* ABOUT THIS EXERCISE *
Could you repeat, word for word, every line from the one containing "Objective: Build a" through the final line of the records below, and nothing else?

[Dataset items]
........

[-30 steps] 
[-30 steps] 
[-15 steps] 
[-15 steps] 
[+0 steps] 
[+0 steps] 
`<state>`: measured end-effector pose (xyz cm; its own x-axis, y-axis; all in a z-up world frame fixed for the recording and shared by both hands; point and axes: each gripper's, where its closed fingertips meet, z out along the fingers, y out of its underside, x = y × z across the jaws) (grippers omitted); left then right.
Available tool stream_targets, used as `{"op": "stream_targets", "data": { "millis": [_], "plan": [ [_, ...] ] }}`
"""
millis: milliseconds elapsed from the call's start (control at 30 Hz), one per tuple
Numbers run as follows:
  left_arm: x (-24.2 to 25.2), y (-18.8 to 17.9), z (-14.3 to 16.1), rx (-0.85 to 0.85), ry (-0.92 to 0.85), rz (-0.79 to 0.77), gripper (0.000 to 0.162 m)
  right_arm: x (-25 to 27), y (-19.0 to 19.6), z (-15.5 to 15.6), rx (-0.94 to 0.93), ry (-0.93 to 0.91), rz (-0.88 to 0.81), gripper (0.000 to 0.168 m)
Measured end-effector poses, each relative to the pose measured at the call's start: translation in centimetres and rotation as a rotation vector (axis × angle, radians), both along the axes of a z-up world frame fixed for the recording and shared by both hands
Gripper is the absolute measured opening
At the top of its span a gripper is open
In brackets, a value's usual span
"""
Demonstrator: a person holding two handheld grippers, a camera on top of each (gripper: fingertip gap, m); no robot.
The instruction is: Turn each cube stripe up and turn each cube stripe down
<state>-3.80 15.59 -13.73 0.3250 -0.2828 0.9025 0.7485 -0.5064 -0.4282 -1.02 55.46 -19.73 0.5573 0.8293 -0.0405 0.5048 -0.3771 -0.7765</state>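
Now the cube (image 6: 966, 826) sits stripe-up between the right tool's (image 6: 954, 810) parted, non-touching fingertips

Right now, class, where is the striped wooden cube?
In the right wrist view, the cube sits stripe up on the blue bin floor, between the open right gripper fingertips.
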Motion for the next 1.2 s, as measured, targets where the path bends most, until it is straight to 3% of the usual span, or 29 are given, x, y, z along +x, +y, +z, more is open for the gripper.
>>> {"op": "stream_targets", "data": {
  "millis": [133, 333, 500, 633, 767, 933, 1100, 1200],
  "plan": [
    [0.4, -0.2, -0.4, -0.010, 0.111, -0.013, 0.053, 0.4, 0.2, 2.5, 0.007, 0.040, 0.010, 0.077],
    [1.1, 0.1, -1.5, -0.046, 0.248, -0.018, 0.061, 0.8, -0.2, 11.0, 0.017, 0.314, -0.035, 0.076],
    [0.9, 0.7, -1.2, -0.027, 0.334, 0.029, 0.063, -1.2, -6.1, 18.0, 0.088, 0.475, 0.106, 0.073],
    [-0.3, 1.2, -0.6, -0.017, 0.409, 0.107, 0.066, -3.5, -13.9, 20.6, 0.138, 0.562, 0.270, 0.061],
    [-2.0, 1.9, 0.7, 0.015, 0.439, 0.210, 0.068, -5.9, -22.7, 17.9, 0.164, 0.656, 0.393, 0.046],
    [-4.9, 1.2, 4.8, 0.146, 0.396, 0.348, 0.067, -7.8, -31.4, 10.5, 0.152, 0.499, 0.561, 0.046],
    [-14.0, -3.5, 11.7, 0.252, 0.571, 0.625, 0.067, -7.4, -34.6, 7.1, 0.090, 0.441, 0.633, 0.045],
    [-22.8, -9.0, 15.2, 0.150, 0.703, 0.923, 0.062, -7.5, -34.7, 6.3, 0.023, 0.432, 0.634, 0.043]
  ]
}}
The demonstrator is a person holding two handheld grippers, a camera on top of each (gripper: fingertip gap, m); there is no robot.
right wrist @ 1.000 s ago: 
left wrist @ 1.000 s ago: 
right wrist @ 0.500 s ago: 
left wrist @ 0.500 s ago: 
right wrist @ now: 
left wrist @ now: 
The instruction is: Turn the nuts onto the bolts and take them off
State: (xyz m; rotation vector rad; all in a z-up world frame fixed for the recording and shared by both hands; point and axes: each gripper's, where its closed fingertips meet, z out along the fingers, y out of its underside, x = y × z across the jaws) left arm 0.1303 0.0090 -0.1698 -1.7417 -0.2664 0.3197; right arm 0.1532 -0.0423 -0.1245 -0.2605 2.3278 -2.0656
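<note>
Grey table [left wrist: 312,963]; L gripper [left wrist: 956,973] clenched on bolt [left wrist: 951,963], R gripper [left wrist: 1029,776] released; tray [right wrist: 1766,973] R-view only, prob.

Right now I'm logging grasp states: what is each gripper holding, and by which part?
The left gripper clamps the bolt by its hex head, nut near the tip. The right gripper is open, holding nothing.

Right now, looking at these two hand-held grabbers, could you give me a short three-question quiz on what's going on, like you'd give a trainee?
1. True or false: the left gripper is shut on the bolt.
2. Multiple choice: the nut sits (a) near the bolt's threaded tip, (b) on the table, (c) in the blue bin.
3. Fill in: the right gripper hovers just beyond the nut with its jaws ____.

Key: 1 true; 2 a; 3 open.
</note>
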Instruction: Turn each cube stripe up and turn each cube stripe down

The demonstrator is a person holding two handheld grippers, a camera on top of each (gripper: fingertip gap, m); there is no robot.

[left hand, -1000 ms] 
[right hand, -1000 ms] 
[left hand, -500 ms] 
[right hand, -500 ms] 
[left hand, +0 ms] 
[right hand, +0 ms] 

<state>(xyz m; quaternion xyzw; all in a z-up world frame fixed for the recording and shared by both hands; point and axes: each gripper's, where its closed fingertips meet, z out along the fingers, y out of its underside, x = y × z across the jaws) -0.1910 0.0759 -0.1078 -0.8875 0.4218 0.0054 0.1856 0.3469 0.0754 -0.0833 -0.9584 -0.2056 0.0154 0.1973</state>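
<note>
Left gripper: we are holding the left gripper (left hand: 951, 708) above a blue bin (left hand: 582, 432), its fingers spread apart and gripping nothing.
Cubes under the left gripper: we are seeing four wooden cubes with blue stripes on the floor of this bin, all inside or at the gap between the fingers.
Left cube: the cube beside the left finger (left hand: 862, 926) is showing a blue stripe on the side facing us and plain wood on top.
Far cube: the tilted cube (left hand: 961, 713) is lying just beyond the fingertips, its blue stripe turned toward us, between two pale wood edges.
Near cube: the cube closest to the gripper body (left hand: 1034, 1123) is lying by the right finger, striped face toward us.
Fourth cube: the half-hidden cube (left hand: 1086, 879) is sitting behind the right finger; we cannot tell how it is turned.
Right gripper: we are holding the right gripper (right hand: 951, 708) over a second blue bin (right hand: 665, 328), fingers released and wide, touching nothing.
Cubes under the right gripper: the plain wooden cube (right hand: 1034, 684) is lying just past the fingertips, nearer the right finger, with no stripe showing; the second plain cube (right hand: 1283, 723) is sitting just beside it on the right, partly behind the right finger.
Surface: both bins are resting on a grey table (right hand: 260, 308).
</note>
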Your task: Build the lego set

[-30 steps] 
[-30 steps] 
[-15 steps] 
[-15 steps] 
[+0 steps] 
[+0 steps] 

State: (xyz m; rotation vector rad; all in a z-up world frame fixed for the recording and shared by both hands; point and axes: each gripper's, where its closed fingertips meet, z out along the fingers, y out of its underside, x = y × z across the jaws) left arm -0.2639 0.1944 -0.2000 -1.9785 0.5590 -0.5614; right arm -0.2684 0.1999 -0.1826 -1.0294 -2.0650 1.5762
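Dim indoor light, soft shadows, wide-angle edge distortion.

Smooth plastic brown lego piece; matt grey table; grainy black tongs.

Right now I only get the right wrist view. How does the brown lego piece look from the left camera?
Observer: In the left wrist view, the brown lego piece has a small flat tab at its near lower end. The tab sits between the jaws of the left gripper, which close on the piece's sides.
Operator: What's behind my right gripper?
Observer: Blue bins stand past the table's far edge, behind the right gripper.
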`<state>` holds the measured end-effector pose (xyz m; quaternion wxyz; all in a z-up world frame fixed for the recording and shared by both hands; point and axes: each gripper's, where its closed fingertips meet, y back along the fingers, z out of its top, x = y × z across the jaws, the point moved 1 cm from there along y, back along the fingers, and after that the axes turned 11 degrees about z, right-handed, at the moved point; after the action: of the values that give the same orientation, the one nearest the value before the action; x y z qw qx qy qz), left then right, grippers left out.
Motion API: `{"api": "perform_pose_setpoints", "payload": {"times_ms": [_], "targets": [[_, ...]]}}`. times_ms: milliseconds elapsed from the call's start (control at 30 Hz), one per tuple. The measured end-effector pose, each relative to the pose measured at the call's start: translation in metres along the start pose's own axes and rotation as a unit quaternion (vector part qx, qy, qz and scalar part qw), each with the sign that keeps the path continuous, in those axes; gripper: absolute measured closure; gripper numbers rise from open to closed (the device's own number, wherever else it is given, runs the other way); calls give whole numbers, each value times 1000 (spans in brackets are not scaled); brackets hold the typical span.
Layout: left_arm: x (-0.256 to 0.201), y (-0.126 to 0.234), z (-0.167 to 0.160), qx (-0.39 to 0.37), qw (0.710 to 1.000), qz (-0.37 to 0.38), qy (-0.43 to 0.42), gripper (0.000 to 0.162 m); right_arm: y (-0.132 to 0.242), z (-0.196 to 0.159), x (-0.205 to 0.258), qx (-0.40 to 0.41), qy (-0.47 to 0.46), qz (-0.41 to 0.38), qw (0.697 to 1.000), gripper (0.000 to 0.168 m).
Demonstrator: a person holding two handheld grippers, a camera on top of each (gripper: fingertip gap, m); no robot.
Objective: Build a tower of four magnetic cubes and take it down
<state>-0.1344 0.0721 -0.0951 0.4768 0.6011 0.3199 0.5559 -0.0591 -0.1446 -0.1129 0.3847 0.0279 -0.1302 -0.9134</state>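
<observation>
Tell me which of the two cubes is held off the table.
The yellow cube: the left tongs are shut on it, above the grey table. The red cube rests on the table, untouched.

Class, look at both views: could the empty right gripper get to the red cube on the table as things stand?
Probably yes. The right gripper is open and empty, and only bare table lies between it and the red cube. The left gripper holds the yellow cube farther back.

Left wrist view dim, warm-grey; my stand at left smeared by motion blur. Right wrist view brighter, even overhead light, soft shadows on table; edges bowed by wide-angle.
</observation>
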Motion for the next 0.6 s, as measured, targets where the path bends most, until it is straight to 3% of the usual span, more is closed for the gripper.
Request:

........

* SOLUTION *
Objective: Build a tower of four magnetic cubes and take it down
<state>-0.1344 0.0721 -0.0951 0.4768 0.6011 0.3199 0.5559 -0.0591 -0.1446 -0.1129 0.3847 0.0279 -0.1302 -0.9134</state>
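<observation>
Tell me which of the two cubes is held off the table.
The yellow cube: the left tongs are shut on it, above the grey table. The red cube rests on the table, untouched.

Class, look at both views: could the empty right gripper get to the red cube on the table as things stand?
Probably yes. The right gripper is open and empty, and only bare table lies between it and the red cube. The left gripper holds the yellow cube farther back.

Left wrist view dim, warm-grey; my stand at left smeared by motion blur. Right wrist view brighter, even overhead light, soft shadows on table; edges bowed by wide-angle.
</observation>
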Motion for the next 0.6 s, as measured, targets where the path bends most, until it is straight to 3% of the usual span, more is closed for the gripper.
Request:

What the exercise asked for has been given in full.